![]() |
VOOZH | about |
Random Forest hyperparameter tuning involves optimizing model parameters to improve performance and accuracy. By adjusting settings like the number of trees, depth and feature selection, it is possible to build a more efficient and well‑generalized machine learning model.
Since we are talking about Random Forest Hyperparameters, let us see what different Hyperparameters can be tuned:
1. n_estimators: It defines the number of trees in the forest. More trees typically improve model performance but increase computational cost. In the below example it takes 100 trees.
By default: n_estimators=100
2. max_features: Limits the number of features to consider when splitting a node. This helps control overfitting.
By default: max_features="sqrt" [available: ("sqrt", "log2", None)
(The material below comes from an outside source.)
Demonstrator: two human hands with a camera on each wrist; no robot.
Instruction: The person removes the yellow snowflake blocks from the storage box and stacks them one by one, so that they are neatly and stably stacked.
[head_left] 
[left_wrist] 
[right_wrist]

3. max_depth: Controls the maximum depth of each tree. A shallow tree may underfit while a deep tree may overfit. So choosing right value of it is important.
By default: max_depth=None
4. max_leaf_nodes: Limits the number of leaf nodes in the tree hence controlling its size and complexity. None means it takes an unlimited number of nodes.
By default: max_leaf_nodes = None
5. max_samples: Apart from the features, we have a large set of training datasets. max_sample determines how much of the dataset is given to each individual tree. None means data.shape[0] is taken.
By default: max_samples = None
6. min_samples_split: Specifies the minimum number of samples required to split an internal node. In the below example every node has 2 subnodes.
By default: min_samples_split = 2
Scikit-learn offers tools for hyperparameter tuning which can help improve the performance of machine learning models. Hyperparameter tuning involves selecting the best set of parameters for a given model to maximize its efficiency and accuracy. We will explore two commonly used techniques for hyperparameter tuning: GridSearchCV and RandomizedSearchCV.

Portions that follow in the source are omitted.